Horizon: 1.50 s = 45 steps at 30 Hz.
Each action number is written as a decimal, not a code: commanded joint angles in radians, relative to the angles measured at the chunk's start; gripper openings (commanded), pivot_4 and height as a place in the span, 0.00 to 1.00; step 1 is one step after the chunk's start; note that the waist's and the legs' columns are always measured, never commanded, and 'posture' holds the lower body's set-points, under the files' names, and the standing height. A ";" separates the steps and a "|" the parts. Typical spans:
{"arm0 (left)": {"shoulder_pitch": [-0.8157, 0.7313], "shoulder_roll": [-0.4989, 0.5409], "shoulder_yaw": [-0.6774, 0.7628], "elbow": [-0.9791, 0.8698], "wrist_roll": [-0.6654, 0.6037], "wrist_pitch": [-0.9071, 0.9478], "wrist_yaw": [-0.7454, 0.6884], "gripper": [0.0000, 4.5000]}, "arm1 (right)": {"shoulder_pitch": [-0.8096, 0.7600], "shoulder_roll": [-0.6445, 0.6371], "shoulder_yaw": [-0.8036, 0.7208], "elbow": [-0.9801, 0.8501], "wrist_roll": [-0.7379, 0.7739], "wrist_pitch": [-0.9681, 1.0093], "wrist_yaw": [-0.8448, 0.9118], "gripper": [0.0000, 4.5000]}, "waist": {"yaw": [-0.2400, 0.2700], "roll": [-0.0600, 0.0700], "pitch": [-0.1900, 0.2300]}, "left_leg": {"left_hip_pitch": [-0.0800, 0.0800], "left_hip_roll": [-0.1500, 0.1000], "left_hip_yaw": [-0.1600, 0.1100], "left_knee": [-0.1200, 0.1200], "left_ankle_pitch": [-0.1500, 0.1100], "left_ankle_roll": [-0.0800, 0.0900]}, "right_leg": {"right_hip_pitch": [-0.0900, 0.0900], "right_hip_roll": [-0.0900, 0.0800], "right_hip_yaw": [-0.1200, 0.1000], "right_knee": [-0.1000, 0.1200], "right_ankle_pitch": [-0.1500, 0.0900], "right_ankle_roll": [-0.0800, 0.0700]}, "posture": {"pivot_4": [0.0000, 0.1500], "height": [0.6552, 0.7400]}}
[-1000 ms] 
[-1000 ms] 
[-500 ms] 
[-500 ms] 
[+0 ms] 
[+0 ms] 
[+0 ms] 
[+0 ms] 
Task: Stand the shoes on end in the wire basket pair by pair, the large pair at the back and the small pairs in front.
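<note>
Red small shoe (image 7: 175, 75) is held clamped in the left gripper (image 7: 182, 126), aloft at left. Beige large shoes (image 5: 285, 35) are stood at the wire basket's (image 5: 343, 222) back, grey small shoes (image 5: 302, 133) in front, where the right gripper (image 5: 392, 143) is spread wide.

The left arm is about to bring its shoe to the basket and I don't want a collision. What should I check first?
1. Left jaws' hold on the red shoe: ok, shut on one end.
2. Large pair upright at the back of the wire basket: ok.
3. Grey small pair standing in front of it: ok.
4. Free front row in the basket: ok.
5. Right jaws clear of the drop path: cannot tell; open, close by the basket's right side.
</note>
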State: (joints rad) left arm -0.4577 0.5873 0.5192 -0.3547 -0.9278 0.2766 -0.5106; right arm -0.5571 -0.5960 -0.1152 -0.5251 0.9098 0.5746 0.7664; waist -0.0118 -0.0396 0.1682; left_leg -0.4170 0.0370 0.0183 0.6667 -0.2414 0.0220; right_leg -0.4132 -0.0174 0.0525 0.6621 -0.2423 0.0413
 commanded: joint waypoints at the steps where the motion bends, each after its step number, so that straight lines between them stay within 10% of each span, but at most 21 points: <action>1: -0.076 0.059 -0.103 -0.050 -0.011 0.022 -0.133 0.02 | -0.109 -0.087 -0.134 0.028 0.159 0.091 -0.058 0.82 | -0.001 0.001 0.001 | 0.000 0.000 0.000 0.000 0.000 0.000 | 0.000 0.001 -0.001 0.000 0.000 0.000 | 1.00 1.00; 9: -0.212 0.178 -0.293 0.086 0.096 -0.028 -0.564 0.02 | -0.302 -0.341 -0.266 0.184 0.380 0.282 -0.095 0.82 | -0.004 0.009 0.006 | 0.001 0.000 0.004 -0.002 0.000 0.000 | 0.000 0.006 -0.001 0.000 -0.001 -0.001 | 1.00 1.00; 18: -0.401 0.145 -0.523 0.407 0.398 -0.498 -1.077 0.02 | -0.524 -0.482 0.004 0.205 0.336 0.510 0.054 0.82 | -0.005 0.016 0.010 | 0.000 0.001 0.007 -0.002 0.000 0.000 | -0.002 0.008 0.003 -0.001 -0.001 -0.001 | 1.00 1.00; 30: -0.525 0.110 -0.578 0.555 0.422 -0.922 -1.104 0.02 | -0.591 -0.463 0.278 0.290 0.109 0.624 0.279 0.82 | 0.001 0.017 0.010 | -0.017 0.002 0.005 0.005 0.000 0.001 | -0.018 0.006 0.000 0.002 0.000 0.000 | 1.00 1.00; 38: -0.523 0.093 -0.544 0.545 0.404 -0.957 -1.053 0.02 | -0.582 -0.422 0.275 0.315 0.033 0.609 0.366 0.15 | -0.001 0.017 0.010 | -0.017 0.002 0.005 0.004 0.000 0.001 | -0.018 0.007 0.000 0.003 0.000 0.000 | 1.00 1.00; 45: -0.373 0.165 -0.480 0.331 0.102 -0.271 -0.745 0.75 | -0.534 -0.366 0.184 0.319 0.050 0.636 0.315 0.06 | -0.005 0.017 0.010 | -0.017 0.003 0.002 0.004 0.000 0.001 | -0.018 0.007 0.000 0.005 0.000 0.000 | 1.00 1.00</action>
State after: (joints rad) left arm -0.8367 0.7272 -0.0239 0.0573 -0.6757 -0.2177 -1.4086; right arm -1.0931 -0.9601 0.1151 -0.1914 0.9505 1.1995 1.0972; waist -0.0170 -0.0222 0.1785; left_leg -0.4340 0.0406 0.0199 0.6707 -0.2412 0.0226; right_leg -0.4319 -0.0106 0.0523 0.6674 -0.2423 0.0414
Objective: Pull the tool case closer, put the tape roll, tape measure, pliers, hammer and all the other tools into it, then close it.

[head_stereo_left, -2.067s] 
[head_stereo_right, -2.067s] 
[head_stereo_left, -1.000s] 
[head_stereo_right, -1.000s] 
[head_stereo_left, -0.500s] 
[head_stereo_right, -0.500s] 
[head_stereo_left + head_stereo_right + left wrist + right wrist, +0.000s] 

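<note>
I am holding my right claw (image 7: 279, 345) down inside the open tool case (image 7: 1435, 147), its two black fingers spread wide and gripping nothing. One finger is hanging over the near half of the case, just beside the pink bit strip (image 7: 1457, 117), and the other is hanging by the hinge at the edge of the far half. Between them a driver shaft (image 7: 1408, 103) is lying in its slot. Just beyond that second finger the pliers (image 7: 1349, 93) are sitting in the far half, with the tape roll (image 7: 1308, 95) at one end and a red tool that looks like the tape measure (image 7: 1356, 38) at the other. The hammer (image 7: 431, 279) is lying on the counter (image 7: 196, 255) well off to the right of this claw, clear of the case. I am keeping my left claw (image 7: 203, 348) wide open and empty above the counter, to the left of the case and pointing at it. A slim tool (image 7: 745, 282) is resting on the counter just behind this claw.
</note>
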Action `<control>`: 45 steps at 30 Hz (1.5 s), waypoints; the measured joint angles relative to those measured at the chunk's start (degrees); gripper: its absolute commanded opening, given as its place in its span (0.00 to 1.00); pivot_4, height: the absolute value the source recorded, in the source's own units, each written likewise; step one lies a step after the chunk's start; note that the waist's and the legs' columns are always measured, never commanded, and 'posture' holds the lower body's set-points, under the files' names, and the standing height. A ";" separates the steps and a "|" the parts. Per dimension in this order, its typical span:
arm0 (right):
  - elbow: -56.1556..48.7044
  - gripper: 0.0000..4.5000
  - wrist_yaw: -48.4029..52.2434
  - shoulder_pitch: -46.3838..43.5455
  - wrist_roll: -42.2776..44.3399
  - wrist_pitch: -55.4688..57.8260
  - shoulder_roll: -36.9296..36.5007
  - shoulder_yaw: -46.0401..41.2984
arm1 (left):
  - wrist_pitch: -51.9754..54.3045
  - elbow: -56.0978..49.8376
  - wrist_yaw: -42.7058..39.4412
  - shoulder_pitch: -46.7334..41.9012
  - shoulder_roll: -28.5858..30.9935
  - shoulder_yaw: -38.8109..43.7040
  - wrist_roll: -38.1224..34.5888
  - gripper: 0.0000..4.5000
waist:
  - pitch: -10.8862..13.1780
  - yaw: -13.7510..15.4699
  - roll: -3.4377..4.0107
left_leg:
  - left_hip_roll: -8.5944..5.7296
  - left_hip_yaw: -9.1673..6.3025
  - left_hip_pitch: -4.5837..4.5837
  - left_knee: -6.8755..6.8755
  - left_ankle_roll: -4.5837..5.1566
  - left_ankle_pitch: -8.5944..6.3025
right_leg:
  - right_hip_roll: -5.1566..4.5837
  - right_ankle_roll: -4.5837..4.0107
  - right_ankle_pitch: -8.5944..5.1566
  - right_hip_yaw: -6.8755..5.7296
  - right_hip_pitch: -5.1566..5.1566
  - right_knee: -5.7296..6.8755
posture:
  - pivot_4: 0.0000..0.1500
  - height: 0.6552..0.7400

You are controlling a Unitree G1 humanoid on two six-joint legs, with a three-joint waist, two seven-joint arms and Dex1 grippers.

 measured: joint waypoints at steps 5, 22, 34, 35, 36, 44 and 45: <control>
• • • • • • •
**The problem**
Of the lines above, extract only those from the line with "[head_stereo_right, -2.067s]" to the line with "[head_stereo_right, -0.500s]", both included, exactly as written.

**Response to this exercise**
[head_stereo_right, -2.067s] 
[head_stereo_left, -1.000s] 
[head_stereo_right, -1.000s] 
[head_stereo_left, -0.500s] 
[head_stereo_right, -0.500s] 

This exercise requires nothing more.